Task objective:
Give again, word for word, each line below starting at the one that contains "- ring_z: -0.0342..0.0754" and ending at the one that contains "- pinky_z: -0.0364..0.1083".
Data supplied START
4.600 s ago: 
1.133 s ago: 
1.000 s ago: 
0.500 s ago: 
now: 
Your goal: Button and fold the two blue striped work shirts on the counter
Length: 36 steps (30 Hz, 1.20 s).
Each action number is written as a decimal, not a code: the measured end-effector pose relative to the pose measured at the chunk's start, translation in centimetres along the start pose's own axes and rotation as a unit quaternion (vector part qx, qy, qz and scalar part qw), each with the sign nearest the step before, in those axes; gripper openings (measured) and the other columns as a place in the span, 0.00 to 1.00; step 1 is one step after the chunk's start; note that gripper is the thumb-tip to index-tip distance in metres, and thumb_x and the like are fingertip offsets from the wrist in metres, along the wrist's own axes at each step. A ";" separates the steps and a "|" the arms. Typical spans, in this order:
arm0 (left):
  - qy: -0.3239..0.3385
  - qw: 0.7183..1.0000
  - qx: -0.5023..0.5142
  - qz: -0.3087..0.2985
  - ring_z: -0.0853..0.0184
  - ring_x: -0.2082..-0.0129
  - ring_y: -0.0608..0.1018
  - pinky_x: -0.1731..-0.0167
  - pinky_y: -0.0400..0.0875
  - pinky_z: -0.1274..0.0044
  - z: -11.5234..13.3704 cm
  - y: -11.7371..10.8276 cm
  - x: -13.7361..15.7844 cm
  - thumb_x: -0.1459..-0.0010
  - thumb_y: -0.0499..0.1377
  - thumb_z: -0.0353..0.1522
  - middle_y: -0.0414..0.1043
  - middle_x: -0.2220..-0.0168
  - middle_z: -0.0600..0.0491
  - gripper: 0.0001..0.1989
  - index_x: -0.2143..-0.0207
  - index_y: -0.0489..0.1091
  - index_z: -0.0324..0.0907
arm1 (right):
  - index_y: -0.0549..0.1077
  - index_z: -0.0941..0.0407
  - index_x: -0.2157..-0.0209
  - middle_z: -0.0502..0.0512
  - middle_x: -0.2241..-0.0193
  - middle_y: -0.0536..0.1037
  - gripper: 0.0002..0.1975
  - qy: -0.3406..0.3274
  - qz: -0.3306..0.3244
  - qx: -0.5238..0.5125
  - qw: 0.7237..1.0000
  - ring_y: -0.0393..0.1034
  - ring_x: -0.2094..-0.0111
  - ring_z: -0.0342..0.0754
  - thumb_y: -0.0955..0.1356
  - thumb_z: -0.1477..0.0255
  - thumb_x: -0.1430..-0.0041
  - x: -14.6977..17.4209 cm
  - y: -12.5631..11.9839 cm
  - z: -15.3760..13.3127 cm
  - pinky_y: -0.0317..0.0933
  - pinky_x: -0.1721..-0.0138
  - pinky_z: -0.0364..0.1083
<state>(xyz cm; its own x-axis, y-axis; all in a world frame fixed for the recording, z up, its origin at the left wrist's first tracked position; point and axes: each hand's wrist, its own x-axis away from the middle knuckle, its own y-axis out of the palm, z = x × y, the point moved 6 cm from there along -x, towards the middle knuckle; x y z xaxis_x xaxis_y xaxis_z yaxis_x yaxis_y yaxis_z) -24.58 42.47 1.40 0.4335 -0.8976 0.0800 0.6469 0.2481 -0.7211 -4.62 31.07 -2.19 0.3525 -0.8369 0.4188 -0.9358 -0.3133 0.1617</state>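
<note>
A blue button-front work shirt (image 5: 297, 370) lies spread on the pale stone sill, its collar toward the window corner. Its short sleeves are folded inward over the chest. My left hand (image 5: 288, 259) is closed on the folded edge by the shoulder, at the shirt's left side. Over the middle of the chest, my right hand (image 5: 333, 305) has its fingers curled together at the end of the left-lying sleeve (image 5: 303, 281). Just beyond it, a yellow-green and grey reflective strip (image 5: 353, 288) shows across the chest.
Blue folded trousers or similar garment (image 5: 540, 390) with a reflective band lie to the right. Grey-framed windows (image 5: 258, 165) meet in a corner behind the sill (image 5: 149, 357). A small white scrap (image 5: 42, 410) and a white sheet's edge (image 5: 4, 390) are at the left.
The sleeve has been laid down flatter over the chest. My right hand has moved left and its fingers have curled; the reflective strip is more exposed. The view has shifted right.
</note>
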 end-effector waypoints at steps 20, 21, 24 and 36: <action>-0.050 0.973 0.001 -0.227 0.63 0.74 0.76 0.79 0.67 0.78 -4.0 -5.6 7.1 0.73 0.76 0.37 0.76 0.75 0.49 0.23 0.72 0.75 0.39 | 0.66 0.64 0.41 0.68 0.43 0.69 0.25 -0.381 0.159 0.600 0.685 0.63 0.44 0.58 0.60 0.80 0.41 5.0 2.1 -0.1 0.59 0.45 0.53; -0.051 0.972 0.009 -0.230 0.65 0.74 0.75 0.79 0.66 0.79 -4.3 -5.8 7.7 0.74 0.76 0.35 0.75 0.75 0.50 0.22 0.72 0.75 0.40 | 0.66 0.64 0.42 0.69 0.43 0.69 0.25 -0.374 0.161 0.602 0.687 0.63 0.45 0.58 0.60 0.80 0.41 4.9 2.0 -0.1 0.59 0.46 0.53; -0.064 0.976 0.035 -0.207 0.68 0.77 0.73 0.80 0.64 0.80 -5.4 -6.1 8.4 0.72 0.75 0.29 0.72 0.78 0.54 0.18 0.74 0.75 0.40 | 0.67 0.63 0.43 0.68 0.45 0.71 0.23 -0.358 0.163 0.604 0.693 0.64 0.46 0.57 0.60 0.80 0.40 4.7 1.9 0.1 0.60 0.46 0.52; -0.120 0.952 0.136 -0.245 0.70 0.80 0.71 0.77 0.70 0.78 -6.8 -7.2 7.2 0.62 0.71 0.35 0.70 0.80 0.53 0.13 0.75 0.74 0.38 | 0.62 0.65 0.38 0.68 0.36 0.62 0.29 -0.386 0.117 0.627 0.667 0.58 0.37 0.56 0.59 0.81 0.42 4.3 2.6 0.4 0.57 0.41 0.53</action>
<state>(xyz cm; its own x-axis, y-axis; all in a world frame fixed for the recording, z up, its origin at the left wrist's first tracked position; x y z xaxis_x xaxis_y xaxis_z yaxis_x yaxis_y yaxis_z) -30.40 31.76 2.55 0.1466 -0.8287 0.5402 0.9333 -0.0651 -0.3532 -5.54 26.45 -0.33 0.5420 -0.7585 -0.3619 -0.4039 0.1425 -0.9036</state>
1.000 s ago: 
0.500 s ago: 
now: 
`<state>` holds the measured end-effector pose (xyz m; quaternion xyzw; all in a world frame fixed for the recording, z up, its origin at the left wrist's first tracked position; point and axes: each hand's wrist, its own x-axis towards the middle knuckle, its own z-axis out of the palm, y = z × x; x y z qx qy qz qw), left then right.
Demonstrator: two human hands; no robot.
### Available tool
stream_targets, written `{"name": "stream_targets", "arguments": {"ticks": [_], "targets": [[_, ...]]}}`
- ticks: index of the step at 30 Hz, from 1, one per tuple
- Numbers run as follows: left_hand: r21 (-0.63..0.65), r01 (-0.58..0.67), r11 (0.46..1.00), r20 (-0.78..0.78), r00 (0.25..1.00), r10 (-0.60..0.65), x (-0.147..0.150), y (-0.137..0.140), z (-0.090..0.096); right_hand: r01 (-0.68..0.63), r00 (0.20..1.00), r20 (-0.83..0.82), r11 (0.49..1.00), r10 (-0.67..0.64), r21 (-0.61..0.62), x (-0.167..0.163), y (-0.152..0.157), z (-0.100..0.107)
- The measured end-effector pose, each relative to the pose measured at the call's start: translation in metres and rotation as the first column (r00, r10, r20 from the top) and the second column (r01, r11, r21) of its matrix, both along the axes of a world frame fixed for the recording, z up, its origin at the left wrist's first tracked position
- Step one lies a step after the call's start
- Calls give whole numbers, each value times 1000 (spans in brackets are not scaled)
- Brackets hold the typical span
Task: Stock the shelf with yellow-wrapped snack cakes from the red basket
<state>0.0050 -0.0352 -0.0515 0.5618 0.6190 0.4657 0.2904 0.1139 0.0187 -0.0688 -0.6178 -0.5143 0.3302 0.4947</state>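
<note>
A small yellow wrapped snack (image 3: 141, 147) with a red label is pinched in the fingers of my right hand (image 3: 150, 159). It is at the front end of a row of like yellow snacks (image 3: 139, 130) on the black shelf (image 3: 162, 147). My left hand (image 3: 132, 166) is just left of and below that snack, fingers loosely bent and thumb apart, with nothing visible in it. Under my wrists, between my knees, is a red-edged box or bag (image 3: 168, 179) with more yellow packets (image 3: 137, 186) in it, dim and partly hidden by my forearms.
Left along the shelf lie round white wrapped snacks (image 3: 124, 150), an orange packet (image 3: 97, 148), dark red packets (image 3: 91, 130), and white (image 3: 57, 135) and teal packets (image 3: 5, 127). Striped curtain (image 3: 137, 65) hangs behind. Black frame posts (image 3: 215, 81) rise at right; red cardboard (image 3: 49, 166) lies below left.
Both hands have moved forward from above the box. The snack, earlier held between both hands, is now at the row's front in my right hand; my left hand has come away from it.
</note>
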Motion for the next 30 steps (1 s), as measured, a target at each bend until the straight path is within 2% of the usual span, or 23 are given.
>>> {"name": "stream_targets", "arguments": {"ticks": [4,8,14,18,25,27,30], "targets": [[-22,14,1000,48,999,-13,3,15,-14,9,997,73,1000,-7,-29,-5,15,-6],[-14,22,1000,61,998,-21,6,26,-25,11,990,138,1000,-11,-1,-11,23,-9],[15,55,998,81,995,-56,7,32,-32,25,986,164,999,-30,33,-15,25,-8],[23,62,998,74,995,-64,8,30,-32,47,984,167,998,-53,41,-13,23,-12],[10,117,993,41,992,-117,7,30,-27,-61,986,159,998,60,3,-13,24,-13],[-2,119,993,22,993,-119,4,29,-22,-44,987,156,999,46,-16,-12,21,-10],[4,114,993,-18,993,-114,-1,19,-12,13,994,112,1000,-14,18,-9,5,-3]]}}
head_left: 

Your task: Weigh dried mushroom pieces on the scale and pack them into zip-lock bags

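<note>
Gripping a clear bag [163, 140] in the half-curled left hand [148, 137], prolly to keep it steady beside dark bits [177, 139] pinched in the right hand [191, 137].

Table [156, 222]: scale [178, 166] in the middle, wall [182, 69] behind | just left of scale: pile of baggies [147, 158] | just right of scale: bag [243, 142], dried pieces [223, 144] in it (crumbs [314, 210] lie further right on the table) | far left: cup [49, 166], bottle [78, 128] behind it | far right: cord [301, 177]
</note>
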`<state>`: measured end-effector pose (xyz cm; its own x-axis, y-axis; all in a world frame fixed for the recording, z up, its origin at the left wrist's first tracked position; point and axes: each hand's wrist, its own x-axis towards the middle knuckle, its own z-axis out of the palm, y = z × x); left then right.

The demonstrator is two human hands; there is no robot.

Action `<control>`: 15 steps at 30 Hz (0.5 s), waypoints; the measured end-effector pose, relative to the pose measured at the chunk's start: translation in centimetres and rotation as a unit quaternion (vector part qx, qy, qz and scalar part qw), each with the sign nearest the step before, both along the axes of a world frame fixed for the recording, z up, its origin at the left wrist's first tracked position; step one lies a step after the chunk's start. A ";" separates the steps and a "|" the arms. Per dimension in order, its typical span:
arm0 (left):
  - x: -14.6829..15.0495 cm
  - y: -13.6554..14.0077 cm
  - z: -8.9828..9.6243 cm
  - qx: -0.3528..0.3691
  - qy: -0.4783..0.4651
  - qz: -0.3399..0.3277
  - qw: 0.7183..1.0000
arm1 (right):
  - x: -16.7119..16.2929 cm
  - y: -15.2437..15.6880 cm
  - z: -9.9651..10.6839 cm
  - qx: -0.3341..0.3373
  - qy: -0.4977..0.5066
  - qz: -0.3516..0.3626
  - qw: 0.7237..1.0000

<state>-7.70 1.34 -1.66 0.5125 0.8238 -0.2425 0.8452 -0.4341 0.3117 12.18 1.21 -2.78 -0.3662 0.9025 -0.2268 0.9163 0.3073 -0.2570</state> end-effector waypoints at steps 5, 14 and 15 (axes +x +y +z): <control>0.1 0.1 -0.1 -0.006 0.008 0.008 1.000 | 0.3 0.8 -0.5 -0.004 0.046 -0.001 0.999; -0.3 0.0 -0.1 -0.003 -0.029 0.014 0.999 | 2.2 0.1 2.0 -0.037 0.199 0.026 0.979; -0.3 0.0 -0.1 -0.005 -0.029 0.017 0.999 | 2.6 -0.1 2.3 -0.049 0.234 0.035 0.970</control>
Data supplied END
Problem solution:
  - ring_z: -0.0342..0.0754
  - thumb_y: -0.0955..0.1356
  - thumb_z: -0.1477..0.0255
  - thumb_x: -0.1430..-0.0041
  - x: -14.6977..17.4209 cm
  - y: -12.5631..11.9839 cm
  - z: -15.3760..13.3127 cm
  - pinky_y: -0.0317..0.0933
  - pinky_x: -0.1721..-0.0138
  - pinky_z: -0.0364..0.1083

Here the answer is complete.